Time to End the “Special Relationship” With Israel: The Strong Arm of AIPAC
As expected, reaction to Prime Minister Benjamin Netanyahu’s Washington DC Congressional address broke pretty much along party lines, both in Israel and the United States. Those already susceptible to Netanyahu’s war fever heard a compelling, irrefutable case against any nuclear deal with Iran. Those familiar with Netanyahu’s “boy who cried wolf” routine weren’t persuaded. In Israel, Netanyahu’s expected election numbers remained virtually unchanged following the speech, while in the United States, the bipartisan neocon cabal in Washington and its media claimed “leadership envy” (Elisabeth Hasselbeck, R-Fox News), using the speech as a tool with which to bludgeon their supposedly weak President.

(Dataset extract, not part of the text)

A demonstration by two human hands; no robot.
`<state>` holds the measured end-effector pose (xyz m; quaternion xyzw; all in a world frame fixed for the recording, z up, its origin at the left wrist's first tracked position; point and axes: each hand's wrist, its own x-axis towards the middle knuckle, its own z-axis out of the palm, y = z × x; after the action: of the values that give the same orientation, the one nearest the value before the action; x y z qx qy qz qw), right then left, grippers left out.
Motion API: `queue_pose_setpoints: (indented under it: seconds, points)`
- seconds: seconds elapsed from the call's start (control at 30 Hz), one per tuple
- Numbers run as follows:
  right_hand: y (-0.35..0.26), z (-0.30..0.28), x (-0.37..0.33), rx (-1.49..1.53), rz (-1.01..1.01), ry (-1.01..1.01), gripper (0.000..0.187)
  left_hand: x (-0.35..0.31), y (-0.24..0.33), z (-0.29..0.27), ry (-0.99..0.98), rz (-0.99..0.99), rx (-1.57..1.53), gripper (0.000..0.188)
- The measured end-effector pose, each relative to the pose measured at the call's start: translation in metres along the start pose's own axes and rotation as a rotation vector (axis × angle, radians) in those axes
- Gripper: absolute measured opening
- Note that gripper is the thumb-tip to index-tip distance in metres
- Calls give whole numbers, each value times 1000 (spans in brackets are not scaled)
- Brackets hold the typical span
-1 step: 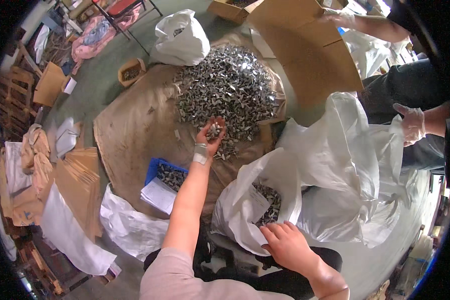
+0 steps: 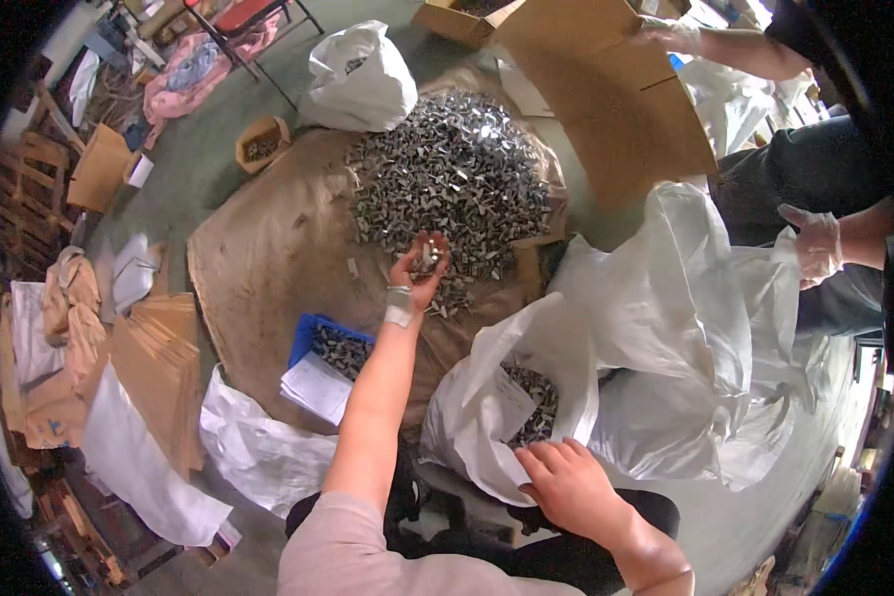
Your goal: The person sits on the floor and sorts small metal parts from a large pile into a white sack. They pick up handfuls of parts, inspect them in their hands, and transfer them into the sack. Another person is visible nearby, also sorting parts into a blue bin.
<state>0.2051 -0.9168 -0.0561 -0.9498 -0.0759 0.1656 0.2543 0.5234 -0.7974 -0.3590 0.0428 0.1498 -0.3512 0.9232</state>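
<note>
My left hand point(image 2: 422, 270) is cupped palm up around a few small metal pieces point(image 2: 430, 257). It is over the near edge of a large heap of grey and silver metal pieces point(image 2: 457, 169), which lies on a brown sheet point(image 2: 268, 258). At the lower right, my right hand point(image 2: 569, 487) has its fingers curled over the near rim of a white woven sack point(image 2: 477, 397). Inside that sack are similar metal pieces point(image 2: 536, 407) and a slip of paper point(image 2: 507, 405). The right fingertips are partly hidden at the rim.
A blue bin point(image 2: 306, 336) of metal pieces, with papers point(image 2: 315, 387) on it, stands left of my left forearm. Another white sack point(image 2: 368, 84) is beyond the heap. At right, a person's gloved hand point(image 2: 819, 245) is by large white sacks point(image 2: 666, 328); another hand holds cardboard point(image 2: 616, 99).
The cardboard at the upper right has shifted slightly to the left. The pieces in my left palm look slightly rearranged. Both my hands stay in place.
</note>
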Motion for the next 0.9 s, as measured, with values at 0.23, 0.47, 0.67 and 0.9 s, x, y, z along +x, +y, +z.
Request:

The growing disconnect between the US government’s staunch support of Israel and the American public’s disagreement with that support is best explained by Lysander Spooner’s No Treason No. 6, in which Spooner says of Congress, “these pretended agents of the people are really the agents of nobody.” For if members of Congress were legitimately acting as our agents, we would be “responsible for all acts done within the limits of the power entrusted to [Congress].” That constituents are not held legally responsible for the actions of their Congressional “representatives” says much about the purported agency, or lack thereof.
Applying a Spoonerite analysis to the American-Israeli “special relationship” exposes their respective governments’ war machines as classes unto themselves, entities separate and apart from their populations, on their own quest for financial and political power. As with all large, bureaucratic institutions, be they governments or corporations, they exist purely for the people running the institutions. The sooner we treat them as such, the more likely we are to lessen their body counts.